I think what we can do is to parse the notebook's content and move all the imports to the top cell, then we can apply isort there, this is better since moving the imports to the top is a better practice than having them all around the notebook.

thoughts @idomic ?

idomic commented 2 years ago

I like this optimization. We also have black integrated in too. Let's try this approach out

94rain commented 2 years ago

Could moving all imports to the first cell cause any unintended effect?

Like imports within with statements or functions

with warnings.catch_warnings():
    warnings.simplefilter('ignore', FutureWarning)
    from papermill.parameterize import parameterize_notebook
edublancas commented 2 years ago

@94rain: true, let's not move imports then.

I realized black added support for jupyter notebooks already 🤯 https://github.com/psf/black#installation

So I think let's just call whatever they implemented, and drop isort since implementing it properly will take more time.

so right now soorgeon clean will not be that useful since it'll only call black, but we can later work on other improvements

94rain commented 2 years ago

I removed isort.

Also I updated black to black[jupyter] and removed the temp file creation process, but I found that markdown files are still not supported by black, causing the following test to fail.

https://github.com/ploomber/soorgeon/blob/9c5d86febc1925ae2f3bdd6d59ec2ff1a543ec78/tests/test_cli.py#L457-L476

I updated temp file creation condition to .md only (create_temp = task_file.suffix == ".md").

Initial PR opened at #83.

edublancas commented 2 years ago

but I found that markdown files are still not supported by black, causing the following test to fail.

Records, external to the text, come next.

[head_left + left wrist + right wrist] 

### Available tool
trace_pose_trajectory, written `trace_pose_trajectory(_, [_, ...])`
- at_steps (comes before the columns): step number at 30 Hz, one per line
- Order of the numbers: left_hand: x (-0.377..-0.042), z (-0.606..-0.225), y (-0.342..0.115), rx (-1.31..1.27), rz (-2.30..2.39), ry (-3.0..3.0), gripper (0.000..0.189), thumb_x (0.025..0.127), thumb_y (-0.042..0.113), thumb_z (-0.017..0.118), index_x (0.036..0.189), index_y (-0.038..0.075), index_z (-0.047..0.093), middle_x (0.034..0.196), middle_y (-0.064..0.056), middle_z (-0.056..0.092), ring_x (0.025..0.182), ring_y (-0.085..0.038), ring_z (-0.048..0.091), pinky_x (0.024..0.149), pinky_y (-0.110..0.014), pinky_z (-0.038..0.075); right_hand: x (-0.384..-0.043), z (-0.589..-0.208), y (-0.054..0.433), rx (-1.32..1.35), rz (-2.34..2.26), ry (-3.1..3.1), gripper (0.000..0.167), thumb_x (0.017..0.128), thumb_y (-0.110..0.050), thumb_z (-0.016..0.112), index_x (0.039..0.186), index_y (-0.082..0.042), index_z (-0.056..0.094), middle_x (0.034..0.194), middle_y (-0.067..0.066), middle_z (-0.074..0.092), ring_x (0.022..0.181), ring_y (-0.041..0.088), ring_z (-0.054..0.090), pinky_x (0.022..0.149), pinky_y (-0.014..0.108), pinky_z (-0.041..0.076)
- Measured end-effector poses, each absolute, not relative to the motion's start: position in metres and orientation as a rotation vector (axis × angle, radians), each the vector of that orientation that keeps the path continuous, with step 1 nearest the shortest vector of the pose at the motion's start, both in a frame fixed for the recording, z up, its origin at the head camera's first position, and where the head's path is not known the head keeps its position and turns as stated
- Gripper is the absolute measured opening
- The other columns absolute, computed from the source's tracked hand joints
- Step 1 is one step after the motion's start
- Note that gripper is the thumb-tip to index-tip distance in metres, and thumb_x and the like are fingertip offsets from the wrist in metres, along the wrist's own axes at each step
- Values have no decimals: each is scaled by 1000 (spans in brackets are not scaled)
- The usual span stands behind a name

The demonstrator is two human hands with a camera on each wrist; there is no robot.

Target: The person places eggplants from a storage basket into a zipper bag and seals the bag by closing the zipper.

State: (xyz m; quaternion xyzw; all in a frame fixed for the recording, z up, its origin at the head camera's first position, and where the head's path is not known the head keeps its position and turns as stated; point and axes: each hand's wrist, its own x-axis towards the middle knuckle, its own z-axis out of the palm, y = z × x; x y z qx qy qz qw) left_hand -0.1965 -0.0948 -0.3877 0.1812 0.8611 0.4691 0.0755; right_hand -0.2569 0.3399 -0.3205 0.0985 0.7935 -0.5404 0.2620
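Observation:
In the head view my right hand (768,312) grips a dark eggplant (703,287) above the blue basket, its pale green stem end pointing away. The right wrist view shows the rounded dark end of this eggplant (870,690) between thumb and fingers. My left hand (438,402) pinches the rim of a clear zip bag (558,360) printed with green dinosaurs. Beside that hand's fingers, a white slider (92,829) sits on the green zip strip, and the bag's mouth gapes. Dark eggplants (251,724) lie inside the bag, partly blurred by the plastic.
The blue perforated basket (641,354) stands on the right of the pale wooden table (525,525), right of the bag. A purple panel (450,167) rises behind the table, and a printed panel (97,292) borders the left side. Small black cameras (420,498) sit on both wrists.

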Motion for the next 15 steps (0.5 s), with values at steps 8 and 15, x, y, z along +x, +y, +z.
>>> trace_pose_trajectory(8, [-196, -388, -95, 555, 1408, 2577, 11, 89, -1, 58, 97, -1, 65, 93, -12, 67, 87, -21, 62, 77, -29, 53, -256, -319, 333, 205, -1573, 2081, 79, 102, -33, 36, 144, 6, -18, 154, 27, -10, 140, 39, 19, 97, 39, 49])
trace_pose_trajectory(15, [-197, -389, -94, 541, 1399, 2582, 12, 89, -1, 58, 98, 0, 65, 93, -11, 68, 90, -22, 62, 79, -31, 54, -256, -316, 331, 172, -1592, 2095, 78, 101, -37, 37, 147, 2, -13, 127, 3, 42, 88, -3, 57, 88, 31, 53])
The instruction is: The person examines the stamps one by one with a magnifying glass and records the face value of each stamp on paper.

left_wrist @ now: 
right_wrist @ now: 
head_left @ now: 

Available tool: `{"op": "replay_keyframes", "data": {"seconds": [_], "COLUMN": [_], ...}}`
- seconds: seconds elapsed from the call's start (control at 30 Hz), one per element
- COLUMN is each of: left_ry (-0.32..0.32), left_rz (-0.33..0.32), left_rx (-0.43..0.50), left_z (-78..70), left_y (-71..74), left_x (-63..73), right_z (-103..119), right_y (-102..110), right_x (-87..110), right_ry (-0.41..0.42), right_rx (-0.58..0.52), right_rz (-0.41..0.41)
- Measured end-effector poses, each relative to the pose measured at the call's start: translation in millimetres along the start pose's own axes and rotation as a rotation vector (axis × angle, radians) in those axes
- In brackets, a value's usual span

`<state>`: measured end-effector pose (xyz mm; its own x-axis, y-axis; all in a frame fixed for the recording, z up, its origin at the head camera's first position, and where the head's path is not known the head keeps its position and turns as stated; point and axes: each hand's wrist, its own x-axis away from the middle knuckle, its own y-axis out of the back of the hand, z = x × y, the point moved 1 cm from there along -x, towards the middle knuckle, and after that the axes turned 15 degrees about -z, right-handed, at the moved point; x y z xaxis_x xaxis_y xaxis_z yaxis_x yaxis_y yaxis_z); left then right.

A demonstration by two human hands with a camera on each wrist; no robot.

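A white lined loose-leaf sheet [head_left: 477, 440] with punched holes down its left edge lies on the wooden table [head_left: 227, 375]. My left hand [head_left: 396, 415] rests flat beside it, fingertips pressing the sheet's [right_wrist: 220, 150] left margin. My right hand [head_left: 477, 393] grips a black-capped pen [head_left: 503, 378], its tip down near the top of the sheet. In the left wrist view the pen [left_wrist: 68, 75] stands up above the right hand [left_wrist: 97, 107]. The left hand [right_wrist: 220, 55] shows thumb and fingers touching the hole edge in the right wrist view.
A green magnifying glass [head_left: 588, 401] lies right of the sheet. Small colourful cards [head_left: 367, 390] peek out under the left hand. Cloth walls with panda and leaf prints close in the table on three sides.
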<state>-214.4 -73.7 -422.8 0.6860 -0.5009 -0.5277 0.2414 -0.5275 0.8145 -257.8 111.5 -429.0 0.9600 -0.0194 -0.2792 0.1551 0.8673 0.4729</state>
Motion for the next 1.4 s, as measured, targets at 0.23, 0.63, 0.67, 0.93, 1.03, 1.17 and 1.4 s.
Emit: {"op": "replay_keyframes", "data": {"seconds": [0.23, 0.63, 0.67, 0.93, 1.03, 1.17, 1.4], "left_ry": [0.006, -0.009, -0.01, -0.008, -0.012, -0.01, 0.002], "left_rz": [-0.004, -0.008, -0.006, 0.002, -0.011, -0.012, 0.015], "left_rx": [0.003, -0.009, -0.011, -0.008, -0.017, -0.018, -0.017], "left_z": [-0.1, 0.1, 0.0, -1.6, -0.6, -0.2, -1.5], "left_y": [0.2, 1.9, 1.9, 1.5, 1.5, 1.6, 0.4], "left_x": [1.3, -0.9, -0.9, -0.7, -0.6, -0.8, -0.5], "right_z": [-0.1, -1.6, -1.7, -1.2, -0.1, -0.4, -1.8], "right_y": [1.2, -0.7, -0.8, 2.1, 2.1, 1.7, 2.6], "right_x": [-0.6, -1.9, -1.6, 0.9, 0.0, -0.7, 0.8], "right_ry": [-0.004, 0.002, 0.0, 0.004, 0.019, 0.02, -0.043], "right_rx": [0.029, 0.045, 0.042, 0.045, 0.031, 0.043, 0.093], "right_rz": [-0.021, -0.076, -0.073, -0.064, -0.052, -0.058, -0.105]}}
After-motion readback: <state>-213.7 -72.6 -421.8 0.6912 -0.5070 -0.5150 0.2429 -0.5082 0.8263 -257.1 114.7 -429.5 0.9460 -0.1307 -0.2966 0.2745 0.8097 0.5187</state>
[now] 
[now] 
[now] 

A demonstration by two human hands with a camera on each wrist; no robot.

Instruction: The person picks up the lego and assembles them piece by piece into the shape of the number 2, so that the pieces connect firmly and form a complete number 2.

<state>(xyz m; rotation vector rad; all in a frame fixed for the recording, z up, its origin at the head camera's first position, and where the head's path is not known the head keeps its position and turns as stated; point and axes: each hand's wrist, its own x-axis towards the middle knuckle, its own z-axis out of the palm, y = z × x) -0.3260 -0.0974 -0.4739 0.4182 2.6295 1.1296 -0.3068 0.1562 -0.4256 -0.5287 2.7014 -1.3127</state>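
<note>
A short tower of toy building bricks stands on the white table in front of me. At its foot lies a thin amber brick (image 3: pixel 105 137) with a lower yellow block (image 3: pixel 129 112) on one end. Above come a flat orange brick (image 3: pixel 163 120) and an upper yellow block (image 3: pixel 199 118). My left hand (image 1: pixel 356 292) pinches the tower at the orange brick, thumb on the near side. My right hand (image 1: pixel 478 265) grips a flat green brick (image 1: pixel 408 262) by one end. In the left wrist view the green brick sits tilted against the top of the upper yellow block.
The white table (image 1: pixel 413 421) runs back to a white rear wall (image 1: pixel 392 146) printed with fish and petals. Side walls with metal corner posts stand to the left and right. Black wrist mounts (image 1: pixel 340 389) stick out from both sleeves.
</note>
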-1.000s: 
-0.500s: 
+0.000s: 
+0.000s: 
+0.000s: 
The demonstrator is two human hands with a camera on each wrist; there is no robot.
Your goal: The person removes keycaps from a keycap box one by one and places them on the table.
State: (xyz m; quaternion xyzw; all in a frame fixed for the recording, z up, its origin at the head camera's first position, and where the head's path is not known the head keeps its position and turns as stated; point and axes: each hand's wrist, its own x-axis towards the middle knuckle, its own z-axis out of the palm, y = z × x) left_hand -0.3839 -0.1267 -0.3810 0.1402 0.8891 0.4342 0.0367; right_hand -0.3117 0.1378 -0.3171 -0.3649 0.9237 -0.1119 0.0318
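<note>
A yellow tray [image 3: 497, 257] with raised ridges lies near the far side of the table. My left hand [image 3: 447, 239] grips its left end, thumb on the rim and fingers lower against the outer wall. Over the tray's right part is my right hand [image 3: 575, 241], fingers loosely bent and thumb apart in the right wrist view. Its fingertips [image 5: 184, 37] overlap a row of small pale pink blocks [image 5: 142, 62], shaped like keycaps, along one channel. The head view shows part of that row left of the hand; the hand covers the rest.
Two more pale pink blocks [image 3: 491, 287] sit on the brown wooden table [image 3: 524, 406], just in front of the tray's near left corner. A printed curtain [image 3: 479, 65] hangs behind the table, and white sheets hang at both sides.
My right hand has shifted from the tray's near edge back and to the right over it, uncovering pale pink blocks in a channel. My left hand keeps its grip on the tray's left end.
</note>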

here's it's better to convert everything to ipynb using jupytext. it'll handle md, ipynb and py in percent format and any other format supported by jupytext

Im guessing black's integration with notebooks takes an ipynb as input right?

also please pin black's version, since notebook support was added recently and we wanna ensure users have a recent version, so look into black's changelog and edit the setup.py

94rain commented 2 years ago

Im guessing black's integration with notebooks takes an ipynb as input right?

Yes. With black[jupyter], we can use black nb.ipynb directly.

here's it's better to convert everything to ipynb using jupytext

The current workflow is to convert ipynb to py. Do we want to do py->ipynb instead?

Sure I will pin a recent version for black.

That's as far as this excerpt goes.